FIG. 57 is a right-side elevated view of the retention ring of FIG. 27;

FIG. 58 is a front elevated view of the retention ring of FIG. 27;

FIG. 59 is a rear elevated view of the retention ring of FIG. 27;

FIG. 60 is a top plan view of the retention ring of FIG. 27;

FIG. 61 is a bottom plan view of the retention ring of FIG. 27;

FIG. 62 is a cross-section view of the retention ring of FIG. 27 taken along line 35-35 of FIG. 33;

FIG. 63 is a front, top perspective view of a retention ring of a perforating gun and alignment assembly, according to an embodiment;

FIG. 64 is a front, bottom perspective view of the retention collar of FIG. 36;

FIG. 65 is a left-side elevated view of the retention collar of FIG. 36;

FIG. 66 is a right-side elevated view of the retention collar of FIG. 36;

FIG. 67 is a front elevated view of the retention collar of FIG. 36;

FIG. 68 is a rear elevated view of the retention collar of FIG. 36;

FIG. 69 is a top plan view of the retention collar of FIG. 36;

FIG. 70 is a bottom plan view of the retention collar of FIG. 36;

FIG. 71A is a cross-section of the retention collar of FIG. 36;

FIG. 71B is a partial cross-section of the retention collar of FIG. 36;

FIG. 71C is a cross-section view of the retention collar of FIG. 36 taken along line 44-44 of FIG. 42;

FIG. 72 is a front, perspective view of a shaped charge positioning device, according to an embodiment;

FIG. 73 is a rear, perspective view of the shaped charge positioning device of FIG. 72; and

FIG. 74 is a front plan view of the shaped charge positioning device of FIG. 72.
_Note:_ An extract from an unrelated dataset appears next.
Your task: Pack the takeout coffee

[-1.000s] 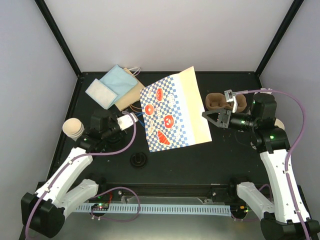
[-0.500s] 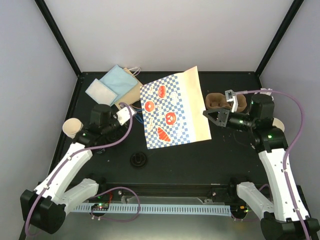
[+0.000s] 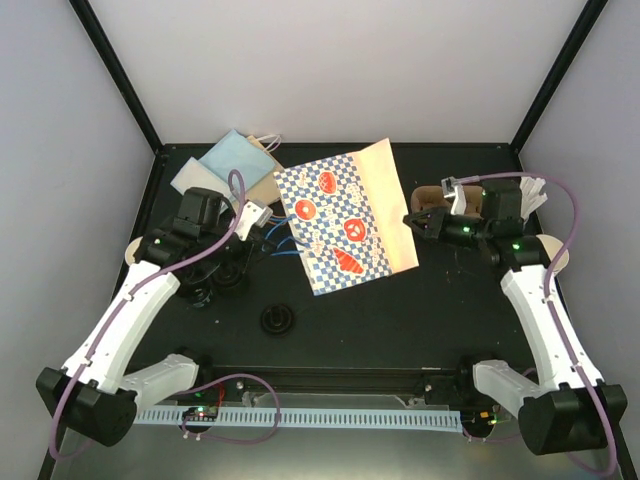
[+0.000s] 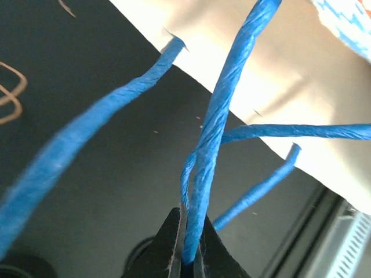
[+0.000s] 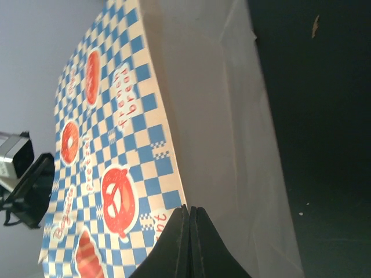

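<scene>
The blue-checked paper bag hangs tilted between both arms over the middle of the table. My left gripper is shut on one of its blue cord handles, the cord pinched between the black fingertips. My right gripper is shut on the bag's plain side fold at its edge. The brown cup tray peeks out behind the right gripper. One tan cup shows beside the left arm, another behind the right arm. A black lid lies near the front.
A light-blue and white stack of paper on a brown bag lies at the back left. White stir sticks lie at the back right. Dark round objects sit under the left arm. Black frame posts bound the table.
My left gripper has shut on the blue handle and moved back and right. The bag has swung lower and tilted. My right gripper has shifted slightly back, still holding the bag.
</scene>
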`<state>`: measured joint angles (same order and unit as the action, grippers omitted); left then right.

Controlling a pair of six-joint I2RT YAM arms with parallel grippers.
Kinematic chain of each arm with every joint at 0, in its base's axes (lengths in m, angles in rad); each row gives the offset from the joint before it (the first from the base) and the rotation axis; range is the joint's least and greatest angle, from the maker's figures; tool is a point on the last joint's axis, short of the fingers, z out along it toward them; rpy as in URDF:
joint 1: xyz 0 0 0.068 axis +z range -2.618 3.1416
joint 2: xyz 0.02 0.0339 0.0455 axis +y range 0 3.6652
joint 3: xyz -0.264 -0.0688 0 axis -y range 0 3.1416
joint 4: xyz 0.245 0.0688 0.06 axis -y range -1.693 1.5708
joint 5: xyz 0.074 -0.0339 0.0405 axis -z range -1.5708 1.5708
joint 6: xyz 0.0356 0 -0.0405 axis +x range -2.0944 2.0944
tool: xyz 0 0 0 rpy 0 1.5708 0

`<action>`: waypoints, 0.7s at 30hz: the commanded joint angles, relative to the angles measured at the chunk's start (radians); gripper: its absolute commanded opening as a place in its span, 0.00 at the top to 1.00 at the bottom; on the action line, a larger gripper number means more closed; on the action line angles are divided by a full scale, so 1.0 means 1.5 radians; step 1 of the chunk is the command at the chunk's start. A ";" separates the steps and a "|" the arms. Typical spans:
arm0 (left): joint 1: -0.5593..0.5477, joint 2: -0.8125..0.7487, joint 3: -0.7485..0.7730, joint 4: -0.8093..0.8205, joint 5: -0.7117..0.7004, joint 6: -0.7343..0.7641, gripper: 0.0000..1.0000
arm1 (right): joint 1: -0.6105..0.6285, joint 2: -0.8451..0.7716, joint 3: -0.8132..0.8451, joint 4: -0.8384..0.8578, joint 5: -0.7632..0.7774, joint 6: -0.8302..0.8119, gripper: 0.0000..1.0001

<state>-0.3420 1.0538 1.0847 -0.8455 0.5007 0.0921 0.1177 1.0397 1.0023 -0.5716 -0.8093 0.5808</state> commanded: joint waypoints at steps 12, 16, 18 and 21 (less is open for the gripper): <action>0.105 -0.059 0.061 -0.046 0.308 -0.182 0.98 | -0.078 0.022 -0.114 0.068 0.009 -0.033 0.99; 0.123 -0.081 0.040 0.050 0.390 -0.271 0.99 | -0.078 0.027 -0.153 0.098 0.012 -0.019 0.99; 0.124 -0.092 0.011 0.122 0.424 -0.345 0.98 | -0.078 0.032 -0.169 0.114 0.017 -0.015 0.99; 0.124 -0.109 -0.020 0.227 0.448 -0.436 0.98 | -0.077 0.045 -0.193 0.137 0.022 -0.010 0.99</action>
<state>-0.1711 0.9337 1.0912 -0.7490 1.0412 -0.3325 0.0181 1.0821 0.7517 -0.4400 -0.8501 0.5526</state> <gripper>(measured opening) 0.031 0.030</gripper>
Various features, aspects, and advantages of the exemplary embodiments will become more apparent from the following detailed description, along with the accompanying drawings in which like numerals represent like components throughout the figures and detailed description. The various described features are not necessarily drawn to scale in the drawings but are drawn to emphasize specific features relevant to some embodiments.

The headings used herein are for organizational purposes only and are not meant to limit the scope of the disclosure or the claims. To facilitate understanding, reference numerals have been used, where possible, to designate like elements common to the figures.

DETAILED DESCRIPTION

Reference will now be made in detail to various embodiments. Each example is provided by way of explanation and is not meant as a limitation and does not constitute a definition of all possible embodiments.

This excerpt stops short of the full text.